Here we develop and describe Prophage-DB, a database of prophages, their proteins, and associated metadata that will serve as a resource for viral genomics and microbial ecology. To create the database, we identified and characterized prophages from genomes in three of the largest publicly available databases. We applied several state-of-the-art tools in our pipeline to annotate these viruses, cluster them, taxonomically classify them, and detect their respective auxiliary metabolic genes. In total, we identify and characterize over 350,000 prophages and 35,000 auxiliary metabolic genes. Our prophage database is highly representative based on statistical results and contains prophages from a diverse set of archaeal and bacterial hosts which show a wide environmental distribution.

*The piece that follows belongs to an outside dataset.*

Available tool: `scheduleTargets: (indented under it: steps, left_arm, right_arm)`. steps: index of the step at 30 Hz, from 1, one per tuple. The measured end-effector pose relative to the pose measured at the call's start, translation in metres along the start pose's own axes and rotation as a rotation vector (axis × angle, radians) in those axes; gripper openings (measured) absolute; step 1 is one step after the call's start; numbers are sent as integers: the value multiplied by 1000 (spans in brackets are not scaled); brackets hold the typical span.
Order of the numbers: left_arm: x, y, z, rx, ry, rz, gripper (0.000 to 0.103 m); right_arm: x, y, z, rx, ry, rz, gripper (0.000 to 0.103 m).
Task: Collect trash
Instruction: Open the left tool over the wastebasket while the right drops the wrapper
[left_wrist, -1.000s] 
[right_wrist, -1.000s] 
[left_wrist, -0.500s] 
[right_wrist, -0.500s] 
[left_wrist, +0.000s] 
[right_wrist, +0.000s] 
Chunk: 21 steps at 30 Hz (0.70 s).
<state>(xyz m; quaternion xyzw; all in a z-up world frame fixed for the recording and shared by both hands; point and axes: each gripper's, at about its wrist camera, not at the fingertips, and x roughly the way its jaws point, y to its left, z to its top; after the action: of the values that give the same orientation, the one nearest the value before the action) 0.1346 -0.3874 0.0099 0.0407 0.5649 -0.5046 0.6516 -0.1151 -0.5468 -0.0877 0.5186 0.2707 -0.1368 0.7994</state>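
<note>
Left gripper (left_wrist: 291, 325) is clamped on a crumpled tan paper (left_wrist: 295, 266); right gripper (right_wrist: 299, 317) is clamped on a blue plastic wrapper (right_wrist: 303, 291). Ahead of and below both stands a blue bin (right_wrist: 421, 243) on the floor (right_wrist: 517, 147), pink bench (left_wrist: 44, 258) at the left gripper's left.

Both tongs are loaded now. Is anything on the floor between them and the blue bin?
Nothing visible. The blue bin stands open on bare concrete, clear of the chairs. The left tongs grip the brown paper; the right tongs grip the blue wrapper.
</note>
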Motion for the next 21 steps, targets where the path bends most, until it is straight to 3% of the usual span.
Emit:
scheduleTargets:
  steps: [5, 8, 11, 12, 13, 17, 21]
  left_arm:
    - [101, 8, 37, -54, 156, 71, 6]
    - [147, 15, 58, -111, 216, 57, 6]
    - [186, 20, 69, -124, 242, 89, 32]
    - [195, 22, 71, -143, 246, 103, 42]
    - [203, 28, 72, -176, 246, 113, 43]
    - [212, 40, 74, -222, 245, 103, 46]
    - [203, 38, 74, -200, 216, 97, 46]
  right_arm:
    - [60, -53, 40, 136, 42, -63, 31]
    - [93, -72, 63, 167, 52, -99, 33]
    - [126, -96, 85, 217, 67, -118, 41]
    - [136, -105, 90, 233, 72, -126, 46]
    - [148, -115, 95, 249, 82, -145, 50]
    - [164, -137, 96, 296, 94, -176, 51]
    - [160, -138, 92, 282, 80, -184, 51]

Given that prophages are particularly overlooked and merit increased attention due to their vital implications for microbiomes and their hosts, we created Prophage-DB to advance our understanding of prophages in microbiomes through a comprehensive characterization of prophages in publicly available genomes. We propose that Prophage-DB will serve as a valuable resource for advancing phage research, offering insights into viral taxonomy, host relationships, auxiliary metabolic genes, and environmental distribution.
感染原核生物的病毒(噬菌体)是最丰富的生物制剂群体,在微生物系统中发挥着关键作用。已知它们会影响微生物群落动态、微生物生态学和进化。记录噬菌体的多样性、宿主范围、感染动态以及噬菌体感染对宿主细胞代谢的影响的工作极少得到探索。噬菌体根据其生命周期分为烈性噬菌体或温和噬菌体。温和噬菌体采用溶原性感染模式,其基因组整合到宿主细胞基因组中形成原噬菌体。原噬菌体能够在不裂解宿主细胞的情况下进行病毒基因组复制,并常常为宿主基因组贡献新的有益性状。当前的噬菌体研究主要集中在烈性噬菌体上,在原噬菌体的相关知识方面存在重大空白,包括它们的生物学特性、多样性和生态作用。

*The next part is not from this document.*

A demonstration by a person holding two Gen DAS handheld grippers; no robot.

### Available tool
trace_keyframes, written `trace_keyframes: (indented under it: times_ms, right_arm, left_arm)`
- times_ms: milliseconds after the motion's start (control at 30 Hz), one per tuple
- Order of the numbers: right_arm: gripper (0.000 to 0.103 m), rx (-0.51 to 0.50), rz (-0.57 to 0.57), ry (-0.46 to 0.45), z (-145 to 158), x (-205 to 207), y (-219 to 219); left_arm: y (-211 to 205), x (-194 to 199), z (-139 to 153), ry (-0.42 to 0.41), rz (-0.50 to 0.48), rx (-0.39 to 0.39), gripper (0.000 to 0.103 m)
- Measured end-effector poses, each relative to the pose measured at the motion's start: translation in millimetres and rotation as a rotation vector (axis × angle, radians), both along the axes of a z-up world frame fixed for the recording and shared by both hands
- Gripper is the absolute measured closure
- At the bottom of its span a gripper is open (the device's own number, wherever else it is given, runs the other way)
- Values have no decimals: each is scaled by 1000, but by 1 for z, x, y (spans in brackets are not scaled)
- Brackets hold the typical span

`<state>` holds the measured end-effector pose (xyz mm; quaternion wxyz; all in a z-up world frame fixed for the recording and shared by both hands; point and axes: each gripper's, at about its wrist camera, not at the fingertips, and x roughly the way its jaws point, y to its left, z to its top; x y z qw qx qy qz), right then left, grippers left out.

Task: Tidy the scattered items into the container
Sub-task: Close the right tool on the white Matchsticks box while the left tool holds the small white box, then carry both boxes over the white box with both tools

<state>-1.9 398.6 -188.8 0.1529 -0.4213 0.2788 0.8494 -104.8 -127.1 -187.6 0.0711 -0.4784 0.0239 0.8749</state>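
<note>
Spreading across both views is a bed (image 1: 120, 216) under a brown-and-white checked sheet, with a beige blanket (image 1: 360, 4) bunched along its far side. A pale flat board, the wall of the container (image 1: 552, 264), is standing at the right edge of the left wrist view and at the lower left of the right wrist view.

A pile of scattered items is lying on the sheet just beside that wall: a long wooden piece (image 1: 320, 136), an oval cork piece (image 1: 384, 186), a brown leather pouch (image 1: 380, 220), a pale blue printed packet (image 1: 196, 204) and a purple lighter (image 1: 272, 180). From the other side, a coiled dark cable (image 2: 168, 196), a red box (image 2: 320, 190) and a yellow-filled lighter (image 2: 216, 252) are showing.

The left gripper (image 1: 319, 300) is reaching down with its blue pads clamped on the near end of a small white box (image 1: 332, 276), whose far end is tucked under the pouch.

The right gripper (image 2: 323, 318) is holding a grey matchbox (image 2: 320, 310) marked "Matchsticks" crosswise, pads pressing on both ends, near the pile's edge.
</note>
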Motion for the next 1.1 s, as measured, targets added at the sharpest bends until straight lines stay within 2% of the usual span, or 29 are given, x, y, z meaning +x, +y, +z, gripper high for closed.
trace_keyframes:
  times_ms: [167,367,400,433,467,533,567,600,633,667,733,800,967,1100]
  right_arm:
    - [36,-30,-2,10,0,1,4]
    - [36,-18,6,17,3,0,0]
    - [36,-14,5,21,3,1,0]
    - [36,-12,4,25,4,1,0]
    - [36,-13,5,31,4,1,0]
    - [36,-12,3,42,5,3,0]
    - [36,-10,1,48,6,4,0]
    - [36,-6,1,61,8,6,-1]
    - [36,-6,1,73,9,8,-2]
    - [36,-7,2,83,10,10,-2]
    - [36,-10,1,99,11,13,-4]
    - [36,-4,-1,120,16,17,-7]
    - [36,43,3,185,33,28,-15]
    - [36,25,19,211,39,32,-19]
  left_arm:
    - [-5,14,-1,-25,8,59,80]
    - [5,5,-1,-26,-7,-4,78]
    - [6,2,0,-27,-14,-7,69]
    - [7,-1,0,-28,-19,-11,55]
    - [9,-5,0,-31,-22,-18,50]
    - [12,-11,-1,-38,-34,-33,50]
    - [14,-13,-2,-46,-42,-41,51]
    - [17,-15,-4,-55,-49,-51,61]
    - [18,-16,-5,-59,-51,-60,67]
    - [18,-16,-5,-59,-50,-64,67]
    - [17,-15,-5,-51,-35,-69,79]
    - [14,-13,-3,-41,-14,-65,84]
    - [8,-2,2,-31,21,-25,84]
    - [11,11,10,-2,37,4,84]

在此,我们开发并描述了原噬菌体数据库(Prophage-DB),这是一个关于原噬菌体、其蛋白质及相关元数据的数据库,将作为病毒基因组学和微生物生态学的资源。为创建该数据库,我们从三个最大的公开可用数据库中的基因组里识别并表征原噬菌体。我们在流程中应用了几种最先进的工具来注释这些病毒、对它们进行聚类、进行分类学分类并检测它们各自的辅助代谢基因。我们总共识别并表征了超过350,000个原噬菌体和35,000个辅助代谢基因。基于统计结果,我们的原噬菌体数据库具有高度代表性,包含来自各种古菌和细菌宿主的原噬菌体,这些宿主呈现出广泛的环境分布。
鉴于原噬菌体因其对微生物群落及其宿主的重要影响而特别被忽视且值得更多关注,我们创建了原噬菌体数据库,通过对公开可用基因组中的原噬菌体进行全面表征来推进我们对微生物群落中原噬菌体的理解。我们提出原噬菌体数据库将作为推进噬菌体研究的宝贵资源,为病毒分类学、宿主关系、辅助代谢基因和环境分布提供见解。